Work required:
Restate the data word for word. Leave the pictures out.

Given information:
*** Begin section ***

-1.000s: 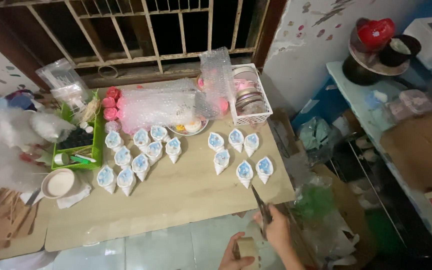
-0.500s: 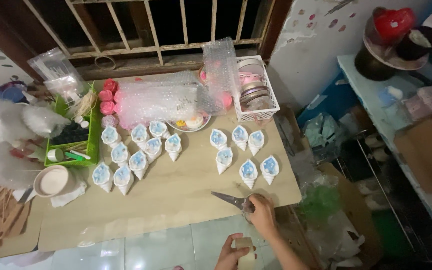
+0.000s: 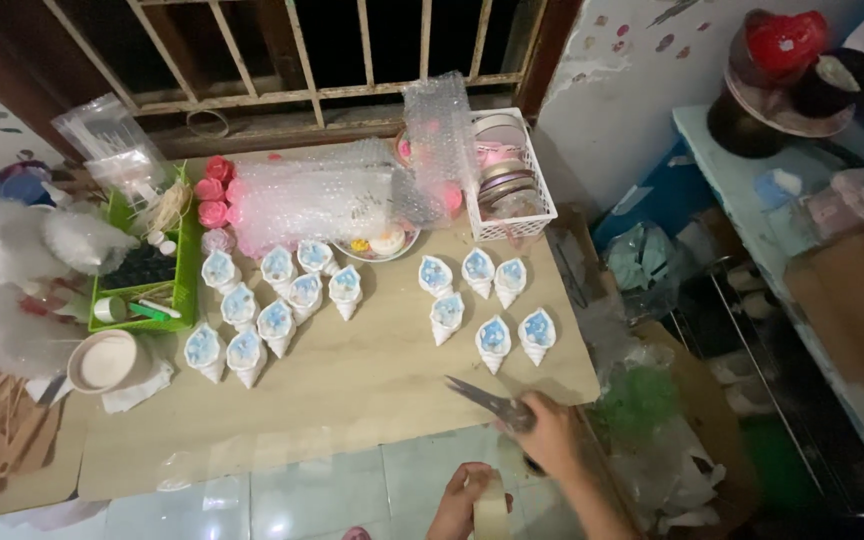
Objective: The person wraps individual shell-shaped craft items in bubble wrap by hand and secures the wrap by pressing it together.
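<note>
Pale wooden table (image 3: 352, 400) under a barred window, crowded along its far side with bubble wrap (image 3: 322, 195), a white wire basket (image 3: 527, 215) of ribbon spools and a green tray (image 3: 184, 290). Across the table's middle, two clusters of small white cones (image 3: 277, 325) with blue centres. At the table's left end, a white cup (image 3: 104, 360).

Right at the table's near edge, towards its right end: scissors (image 3: 487, 398), gripped by the right hand (image 3: 552, 435). Fingers closed around the handles, wrist coming in from off the table's near right corner, blades over the tabletop and pointing left and away. Hard to tell whether the blades are parted or shut.

Just off the table's near edge, over the tiled floor: left hand (image 3: 462, 500), fingers curled round a pale roll of tape (image 3: 492, 505), seemingly held upright. Free end of the tape not visible.

Judging by tool and roll held so near each other, probably a cutting step. To do it well:

- Keep the roll steady and close to the table's near edge.
- Draw the strip taut before closing the blades.
- Cut square across, near the blades' pivot, not at the tips.
- Keep the points clear of the left fingers and of the cones on the table.
- Hold the right wrist low and loose rather than cocked.
</note>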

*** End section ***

Response to the exercise:
-1.000s: 
-0.500s: 
+0.000s: 
Objective: The person wraps individual shell-shaped craft items in bubble wrap by hand and secures the wrap by pressing it together.
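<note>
Pale wooden table (image 3: 352, 400) under a barred window, crowded along its far side with bubble wrap (image 3: 322, 195), a white wire basket (image 3: 527, 215) of ribbon spools and a green tray (image 3: 184, 290). Across the table's middle, two clusters of small white cones (image 3: 277, 325) with blue centres. At the table's left end, a white cup (image 3: 104, 360).

Right at the table's near edge, towards its right end: scissors (image 3: 487, 398), gripped by the right hand (image 3: 552, 435). Fingers closed around the handles, wrist coming in from off the table's near right corner, blades over the tabletop and pointing left and away. Hard to tell whether the blades are parted or shut.

Just off the table's near edge, over the tiled floor: left hand (image 3: 462, 500), fingers curled round a pale roll of tape (image 3: 492, 505), seemingly held upright. Free end of the tape not visible.

Judging by tool and roll held so near each other, probably a cutting step. To do it well:

- Keep the roll steady and close to the table's near edge.
- Draw the strip taut before closing the blades.
- Cut square across, near the blades' pivot, not at the tips.
- Keep the points clear of the left fingers and of the cones on the table.
- Hold the right wrist low and loose rather than cocked.
</note>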

The work is done, and the output is complete.